Codesign And Parallel Processing Lab
In Codesign and Parallel Processing laboratory, we are developing an embedded software design framework for parallel embedded systems. Also, we apply embedded software design methodologies to real-world applications such as embedded deep learning and the Internet of Things for performance analysis and optimization, simulation, and high-level specification.
Parallel Embedded Systems and Embedded SW Design Methodology
Our design methodology is based on formal-models such as SDF (Synchronous Dataflow) and FSM. The main benefit of using formal models is that we can estimate the system performance and resource requirement statically. We can also perform syntax analysis to detect some errors such deadlock and buffer overflow. By generating the target SW automatically from the high-level model specification, we can reduce the time and efforts for software development. This research includes architecture optimization, SW parallelization, and static performance estimation.
Embedded Deep Learning
Deep learning is computation-intensive and uses a lot of memory space, so deep learning algorithms need many optimizations and memory usage reduction to adopt a deep learning into real life embedded systems. We research state-of-the-art optimization techniques for deep learning and methodologies of applying existing embedded optimization methods to embedded devices. Also, for performance analysis on new embedded systems, we study simulation techniques for deep learning applications.

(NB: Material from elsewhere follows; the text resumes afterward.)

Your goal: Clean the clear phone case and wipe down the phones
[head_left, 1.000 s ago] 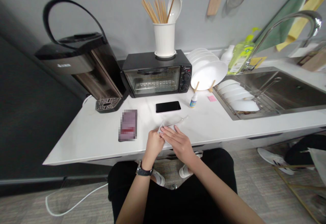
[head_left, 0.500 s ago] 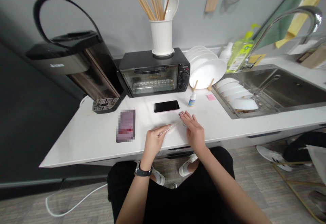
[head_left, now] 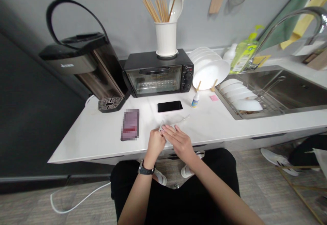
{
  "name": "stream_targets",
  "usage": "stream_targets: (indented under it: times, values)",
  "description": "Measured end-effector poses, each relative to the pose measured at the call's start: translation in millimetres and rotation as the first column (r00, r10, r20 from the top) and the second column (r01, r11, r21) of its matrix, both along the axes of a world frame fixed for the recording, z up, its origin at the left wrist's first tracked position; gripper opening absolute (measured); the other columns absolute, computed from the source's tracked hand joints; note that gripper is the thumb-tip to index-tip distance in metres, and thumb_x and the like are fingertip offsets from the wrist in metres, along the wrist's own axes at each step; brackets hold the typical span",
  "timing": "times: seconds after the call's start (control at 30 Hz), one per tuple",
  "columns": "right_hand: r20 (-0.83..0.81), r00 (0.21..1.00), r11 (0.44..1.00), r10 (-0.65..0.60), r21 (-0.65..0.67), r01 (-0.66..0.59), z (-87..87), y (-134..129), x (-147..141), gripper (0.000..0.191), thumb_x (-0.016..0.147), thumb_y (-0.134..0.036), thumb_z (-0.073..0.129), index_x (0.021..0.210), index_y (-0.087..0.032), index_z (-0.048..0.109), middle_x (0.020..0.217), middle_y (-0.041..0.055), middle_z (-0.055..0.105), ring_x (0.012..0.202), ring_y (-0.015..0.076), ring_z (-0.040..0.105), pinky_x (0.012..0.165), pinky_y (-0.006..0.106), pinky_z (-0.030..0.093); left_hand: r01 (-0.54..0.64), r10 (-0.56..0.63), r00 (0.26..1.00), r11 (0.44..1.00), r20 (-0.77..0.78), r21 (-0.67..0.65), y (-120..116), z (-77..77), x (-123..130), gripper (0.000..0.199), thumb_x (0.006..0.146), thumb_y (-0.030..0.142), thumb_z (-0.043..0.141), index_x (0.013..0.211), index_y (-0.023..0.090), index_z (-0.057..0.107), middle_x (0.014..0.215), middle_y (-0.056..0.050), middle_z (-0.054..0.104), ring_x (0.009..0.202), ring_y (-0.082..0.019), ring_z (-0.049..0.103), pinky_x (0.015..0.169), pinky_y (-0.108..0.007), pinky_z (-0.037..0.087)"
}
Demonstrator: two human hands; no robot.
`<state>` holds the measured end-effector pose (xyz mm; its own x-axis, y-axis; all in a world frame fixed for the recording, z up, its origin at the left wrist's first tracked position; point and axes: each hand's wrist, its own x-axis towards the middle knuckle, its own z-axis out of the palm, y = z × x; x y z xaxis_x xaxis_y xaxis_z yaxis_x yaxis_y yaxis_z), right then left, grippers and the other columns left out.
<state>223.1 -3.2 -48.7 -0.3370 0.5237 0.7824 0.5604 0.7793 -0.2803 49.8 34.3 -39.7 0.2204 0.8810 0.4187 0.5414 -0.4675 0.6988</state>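
Near the counter's front edge, my left hand [head_left: 156, 143] is closed on a thin, clear, crumpled piece of plastic [head_left: 176, 120]. My right hand [head_left: 180, 142] lies over the plastic with its fingers stretched out, the fingertips touching my left hand. One end of the plastic sticks out to the right beyond my fingers. Behind my hands a black phone [head_left: 170, 106] lies flat. A small white bottle [head_left: 195, 100] stands to the right of the phone. To the left of my hands lies a purple packet [head_left: 130, 124], partly blurred out.
A toaster oven [head_left: 155, 78] with a white chopstick holder [head_left: 166, 39] on top stands at the back. A drink dispenser [head_left: 94, 68] is at left. White plates [head_left: 211, 73], a pink note [head_left: 214, 98] and a sink [head_left: 293, 85] are at right. Another person's shoe [head_left: 277, 162] shows on the floor.
My right hand has moved left along the plastic until it meets my left hand. The plastic was stretched between my hands and now its right end lies free. The view has shifted slightly.
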Motion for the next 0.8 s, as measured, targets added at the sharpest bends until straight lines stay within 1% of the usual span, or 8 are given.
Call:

Internet of Things Platform
We research the Internet of Things platform which can integrate various computing resources connected to network or Internet. The computing systems of devices are abstracted and integrated into the platform as services. Based on this platform, a user can describe a composite service using voice or programming language with multiple services. Also, our research includes simulating the behavior of the Internet of Things and service scheduling among various devices.